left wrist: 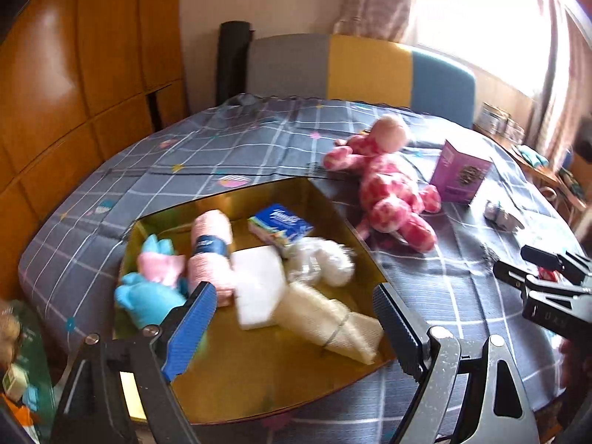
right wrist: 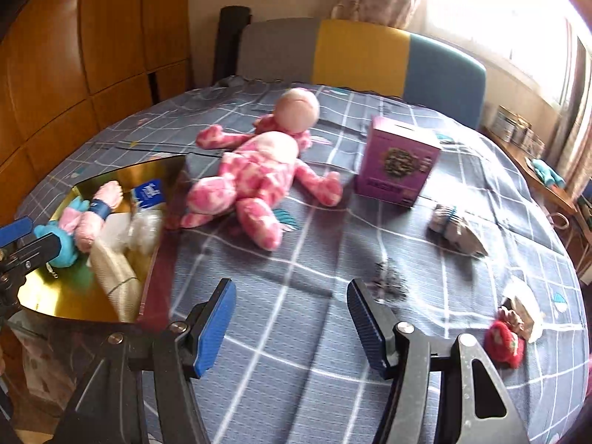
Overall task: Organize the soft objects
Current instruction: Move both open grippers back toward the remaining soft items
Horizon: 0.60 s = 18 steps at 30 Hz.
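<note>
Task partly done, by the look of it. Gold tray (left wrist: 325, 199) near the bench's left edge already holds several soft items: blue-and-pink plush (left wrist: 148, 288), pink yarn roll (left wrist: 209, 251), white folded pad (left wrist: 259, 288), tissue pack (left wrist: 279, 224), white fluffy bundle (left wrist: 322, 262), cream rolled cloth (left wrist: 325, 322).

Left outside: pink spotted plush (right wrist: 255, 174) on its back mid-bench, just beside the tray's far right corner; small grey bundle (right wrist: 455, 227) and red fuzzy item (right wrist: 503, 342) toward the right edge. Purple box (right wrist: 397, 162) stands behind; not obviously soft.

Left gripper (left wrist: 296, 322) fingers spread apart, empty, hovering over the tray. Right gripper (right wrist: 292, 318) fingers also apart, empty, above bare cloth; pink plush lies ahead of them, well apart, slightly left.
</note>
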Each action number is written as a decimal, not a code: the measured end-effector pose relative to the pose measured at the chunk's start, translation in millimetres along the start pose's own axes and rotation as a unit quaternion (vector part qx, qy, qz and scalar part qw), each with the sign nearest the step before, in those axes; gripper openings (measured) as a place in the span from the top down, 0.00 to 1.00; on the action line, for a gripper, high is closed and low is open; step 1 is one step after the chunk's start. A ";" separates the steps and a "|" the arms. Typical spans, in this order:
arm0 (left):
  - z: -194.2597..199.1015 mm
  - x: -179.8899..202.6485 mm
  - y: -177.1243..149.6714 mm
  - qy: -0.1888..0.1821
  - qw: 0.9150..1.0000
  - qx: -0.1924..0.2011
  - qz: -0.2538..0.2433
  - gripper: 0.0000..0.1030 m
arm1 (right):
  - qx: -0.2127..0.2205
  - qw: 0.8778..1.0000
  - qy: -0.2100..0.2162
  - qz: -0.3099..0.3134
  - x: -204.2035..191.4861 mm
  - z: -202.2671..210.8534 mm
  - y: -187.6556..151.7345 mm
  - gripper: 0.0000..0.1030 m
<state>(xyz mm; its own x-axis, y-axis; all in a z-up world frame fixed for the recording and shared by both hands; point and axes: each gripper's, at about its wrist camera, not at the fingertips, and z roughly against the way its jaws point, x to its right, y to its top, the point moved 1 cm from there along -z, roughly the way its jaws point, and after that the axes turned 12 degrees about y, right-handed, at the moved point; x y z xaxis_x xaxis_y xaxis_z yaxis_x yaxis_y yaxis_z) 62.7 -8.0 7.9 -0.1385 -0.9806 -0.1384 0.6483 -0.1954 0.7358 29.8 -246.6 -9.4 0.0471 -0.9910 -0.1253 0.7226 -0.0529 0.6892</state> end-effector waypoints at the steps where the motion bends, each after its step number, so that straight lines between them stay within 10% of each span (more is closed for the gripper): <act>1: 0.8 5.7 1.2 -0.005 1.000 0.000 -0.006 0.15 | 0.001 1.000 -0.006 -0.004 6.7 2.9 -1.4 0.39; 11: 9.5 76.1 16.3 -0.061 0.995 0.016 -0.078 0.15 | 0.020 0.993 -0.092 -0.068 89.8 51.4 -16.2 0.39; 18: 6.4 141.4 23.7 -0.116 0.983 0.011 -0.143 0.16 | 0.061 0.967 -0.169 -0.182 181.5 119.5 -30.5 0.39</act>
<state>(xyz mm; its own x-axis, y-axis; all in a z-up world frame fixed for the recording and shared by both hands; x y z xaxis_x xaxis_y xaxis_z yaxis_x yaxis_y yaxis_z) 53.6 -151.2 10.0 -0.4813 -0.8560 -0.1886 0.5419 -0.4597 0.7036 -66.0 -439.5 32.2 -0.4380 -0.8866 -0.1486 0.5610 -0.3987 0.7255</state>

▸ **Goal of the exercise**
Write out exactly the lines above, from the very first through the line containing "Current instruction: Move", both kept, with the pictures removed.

▸ **Exercise answer**
left wrist: 
right wrist: 
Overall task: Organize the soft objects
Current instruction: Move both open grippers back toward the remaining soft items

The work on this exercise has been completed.